What to produce
Find each line of the entries with the string "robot", please, and copy it.

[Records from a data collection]
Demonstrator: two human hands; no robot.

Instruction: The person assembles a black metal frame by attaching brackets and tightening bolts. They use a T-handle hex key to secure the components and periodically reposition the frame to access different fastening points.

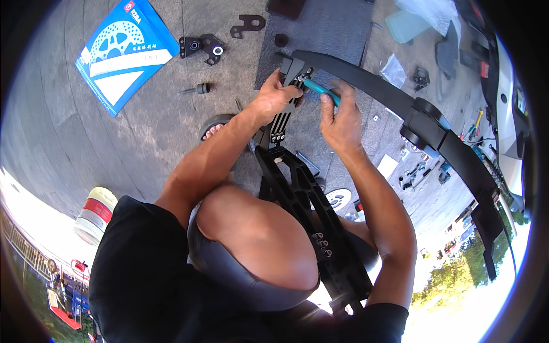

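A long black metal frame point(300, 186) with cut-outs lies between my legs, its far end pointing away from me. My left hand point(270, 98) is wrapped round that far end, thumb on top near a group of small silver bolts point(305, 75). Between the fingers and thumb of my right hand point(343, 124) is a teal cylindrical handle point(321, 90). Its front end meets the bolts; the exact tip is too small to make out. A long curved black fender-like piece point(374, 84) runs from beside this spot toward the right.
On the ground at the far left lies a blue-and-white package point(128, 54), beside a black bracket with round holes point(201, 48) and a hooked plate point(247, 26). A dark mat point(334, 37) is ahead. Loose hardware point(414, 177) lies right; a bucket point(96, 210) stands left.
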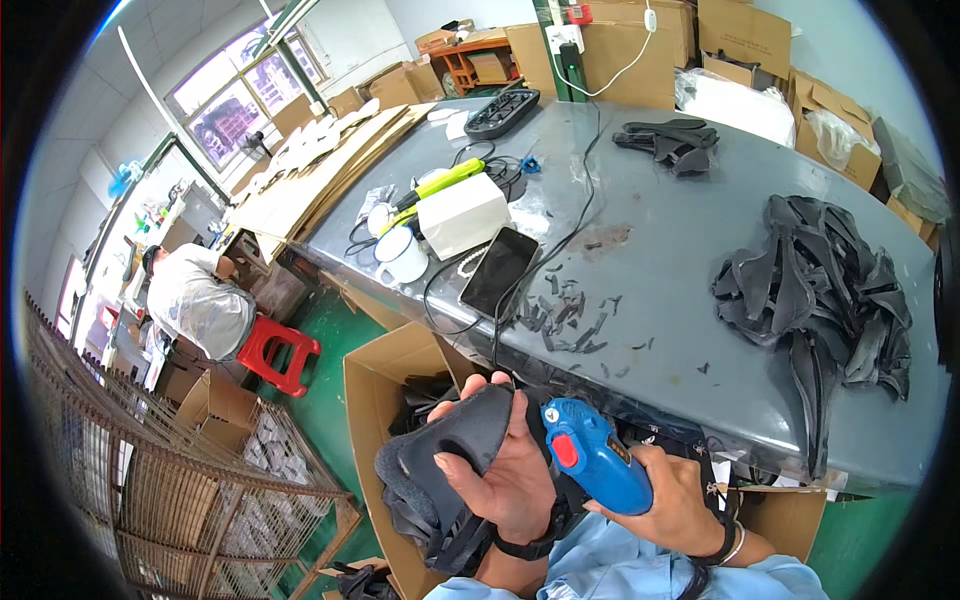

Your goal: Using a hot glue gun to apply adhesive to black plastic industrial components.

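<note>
We watch left hand (518, 492) pinch dark piece (425, 450) over open box (400, 360), thumb in front, fingers behind, presumably steadying it; right hand (678, 505) wraps fingers round blue tool (612, 470), nose near piece, likely for control.

Pale walls (845, 60) and a bright window (222, 125) rise above a green floor (325, 410).

Dark pieces (805, 265) on grey table (680, 255)

The tool (600, 460) is right of the piece (425, 452), before the table (665, 250).
</note>
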Motion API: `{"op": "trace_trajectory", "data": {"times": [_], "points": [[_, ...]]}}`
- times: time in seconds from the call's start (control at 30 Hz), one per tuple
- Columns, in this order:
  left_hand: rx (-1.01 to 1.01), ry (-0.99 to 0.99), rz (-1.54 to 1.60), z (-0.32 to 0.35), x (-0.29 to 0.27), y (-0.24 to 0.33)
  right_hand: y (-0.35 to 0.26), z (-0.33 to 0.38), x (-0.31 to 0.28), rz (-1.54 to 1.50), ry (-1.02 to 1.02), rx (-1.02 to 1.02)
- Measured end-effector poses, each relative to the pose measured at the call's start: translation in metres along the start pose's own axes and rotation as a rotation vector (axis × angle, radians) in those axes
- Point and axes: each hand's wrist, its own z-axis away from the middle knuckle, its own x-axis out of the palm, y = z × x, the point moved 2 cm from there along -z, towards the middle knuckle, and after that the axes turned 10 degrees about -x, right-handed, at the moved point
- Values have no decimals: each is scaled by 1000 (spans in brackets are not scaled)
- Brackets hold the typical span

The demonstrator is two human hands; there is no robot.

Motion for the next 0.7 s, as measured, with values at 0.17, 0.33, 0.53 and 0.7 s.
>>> {"op": "trace_trajectory", "data": {"times": [0.17, 0.33, 0.53, 0.7], "points": [[46, 147, -185, 4, -2, -2, -1, 1, 4, -21, 9, -48], [31, 108, -262, 5, -17, 5, -2, -1, -1, 5, 16, -74], [-242, 128, -364, -6, -4, 30, 11, 4, -4, -16, 39, -82], [-332, 134, -486, -10, -1, 42, 15, 7, -4, 83, 61, -142]]}}
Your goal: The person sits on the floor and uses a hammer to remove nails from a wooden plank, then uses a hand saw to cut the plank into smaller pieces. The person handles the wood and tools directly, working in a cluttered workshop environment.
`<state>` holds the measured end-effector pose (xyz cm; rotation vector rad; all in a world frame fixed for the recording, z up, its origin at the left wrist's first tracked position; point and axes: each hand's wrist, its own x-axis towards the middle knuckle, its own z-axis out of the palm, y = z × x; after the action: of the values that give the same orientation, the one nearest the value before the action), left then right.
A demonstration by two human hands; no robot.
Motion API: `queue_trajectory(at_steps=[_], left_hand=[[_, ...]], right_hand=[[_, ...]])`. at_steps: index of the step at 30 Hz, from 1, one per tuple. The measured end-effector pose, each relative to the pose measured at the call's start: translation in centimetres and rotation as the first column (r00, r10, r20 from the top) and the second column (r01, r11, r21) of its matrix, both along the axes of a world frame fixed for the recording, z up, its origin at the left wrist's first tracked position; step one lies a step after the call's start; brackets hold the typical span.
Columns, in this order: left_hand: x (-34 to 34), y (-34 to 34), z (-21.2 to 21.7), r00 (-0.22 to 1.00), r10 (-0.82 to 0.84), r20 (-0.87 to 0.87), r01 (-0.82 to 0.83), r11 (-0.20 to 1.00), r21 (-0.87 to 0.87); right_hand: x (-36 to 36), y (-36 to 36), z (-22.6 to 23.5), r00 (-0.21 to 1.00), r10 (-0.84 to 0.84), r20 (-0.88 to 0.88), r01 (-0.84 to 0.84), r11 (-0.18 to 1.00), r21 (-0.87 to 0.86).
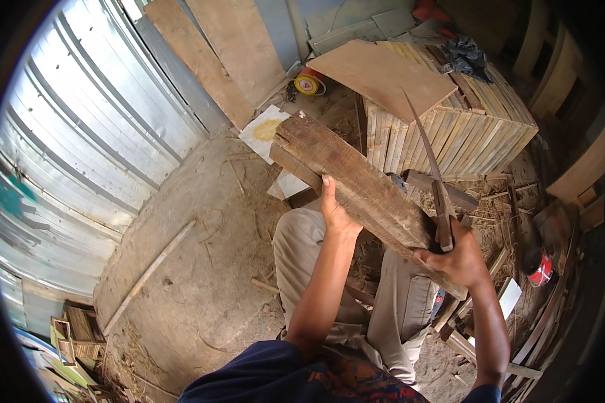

Answer to this task
Demonstrator: two human hands; no robot.
The demonstrator is two human hands; there is no robot.
A demonstration by two human hands; no robot.

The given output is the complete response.